Ultimately, Judge Salinitro found that the “best interest of the child,” the central doctrine of family law in the United States, should overcome any doubts created by the surrogacy statute. After reviewing a variety of cases on related issues and recent attempts to get surrogacy reform through the New York legislature, the judge concluded that the surrogacy statute should not bar this adoption. “In light of the foregoing,” she wrote, “the Court finds where a surrogacy contract exists and an adoption has been filed to establish legal parentage, such surrogacy contract does not foreclose an adoption from proceeding.” She pointed out that there was no conflict concerning the fathers’ “care and custody” of the twins in this case, who will reside with the two men as their fathers in any event. Furthermore, the court was not being asked to enforce the surrogacy contract, since the surrogate had willingly complied with it, and the adoption petition did not depend upon the legality of the surrogacy contract in any way.

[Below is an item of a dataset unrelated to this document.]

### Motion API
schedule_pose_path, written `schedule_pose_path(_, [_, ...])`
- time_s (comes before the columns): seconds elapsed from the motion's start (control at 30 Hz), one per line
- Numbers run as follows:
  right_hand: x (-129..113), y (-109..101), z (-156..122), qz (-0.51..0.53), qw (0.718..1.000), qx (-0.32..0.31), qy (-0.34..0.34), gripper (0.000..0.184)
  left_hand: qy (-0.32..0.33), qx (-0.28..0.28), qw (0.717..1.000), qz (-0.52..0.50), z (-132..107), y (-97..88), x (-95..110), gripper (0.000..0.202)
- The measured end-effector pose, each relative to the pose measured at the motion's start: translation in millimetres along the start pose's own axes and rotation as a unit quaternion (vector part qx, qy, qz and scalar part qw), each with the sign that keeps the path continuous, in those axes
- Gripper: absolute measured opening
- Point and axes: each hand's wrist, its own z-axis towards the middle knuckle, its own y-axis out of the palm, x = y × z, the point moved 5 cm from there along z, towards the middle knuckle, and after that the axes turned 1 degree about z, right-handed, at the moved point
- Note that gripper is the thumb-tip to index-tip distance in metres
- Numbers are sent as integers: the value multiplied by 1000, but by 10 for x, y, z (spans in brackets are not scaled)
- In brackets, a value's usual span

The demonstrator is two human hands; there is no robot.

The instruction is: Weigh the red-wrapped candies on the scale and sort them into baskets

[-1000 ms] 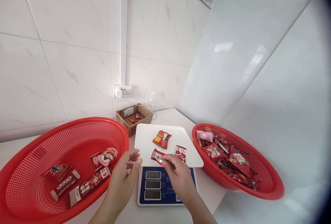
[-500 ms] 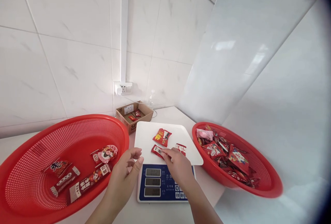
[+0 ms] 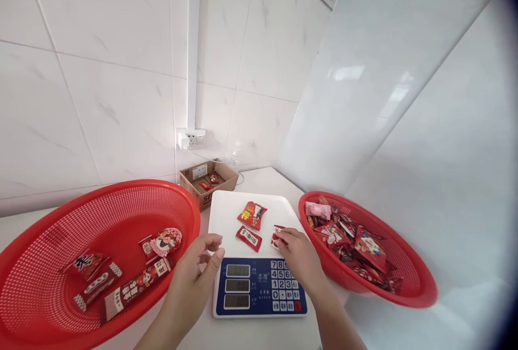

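Observation:
My right hand (image 3: 301, 258) has its fingertips closed on a small red-and-white snack packet (image 3: 277, 237) at the right of the scale's white pan (image 3: 226, 212); the fingers cover part of it. Left of that packet, a narrow red-and-white wrapped snack (image 3: 248, 237) lies on the pan. Farther back on it rests a red snack packet (image 3: 252, 215) with yellow print. My left hand (image 3: 196, 274) hovers by the pan's front left corner, thumb and fingers apart, holding nothing. The digital scale's blue keypad panel (image 3: 263, 290) faces me.
A large red basket (image 3: 97, 199) at left holds several wrapped snacks. Another red basket (image 3: 421, 285) at right is heaped with packets. Behind the scale stands a cardboard box (image 3: 190, 183) with small red packets, beside a clear bottle (image 3: 234, 158) near the wall socket (image 3: 196, 138).
My right hand has left the narrow wrapped snack and moved right onto the red-and-white packet. More of the keypad shows. My left hand has stayed nearly still.

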Motion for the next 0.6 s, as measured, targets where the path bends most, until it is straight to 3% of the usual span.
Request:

“Rather,” she wrote, “the Proposed Adoptive Parent, although not a biological parent, wants desperately to have equivalent legal status as the Birth Parent, which is what the couple had always envisioned as they proceeded on their bumpy road towards starting a family together, and is prepared to assume the rights and responsibilities that accompany legal parentage. In keeping with the Legislature’s intent to encourage loving, happy families for children with parents who wish to accept that role, the best interests of the Proposed Adoptive Children under the totality of the circumstances. . . the Court finds that the surrogacy contract’s legality is of no consequence to the matter.”
This is not the end of the proceeding, but Judge Salinitro felt that she had to determine whether the contract was a bar to adoption in these circumstances before proceeding with the remaining formalities. She also cautiously noted that her decision “should in no way be read to condone any violation of any New York State law,” but the clear tone of her opinion sounds a call to the legislature to get moving on revising the surrogacy statute to accommodate the needs of couples who are unable to have children biologically related to at least one of them without the assistance of a surrogate.
The adoption petition was filed on behalf of J.H.-W. by Clifford Greenberg.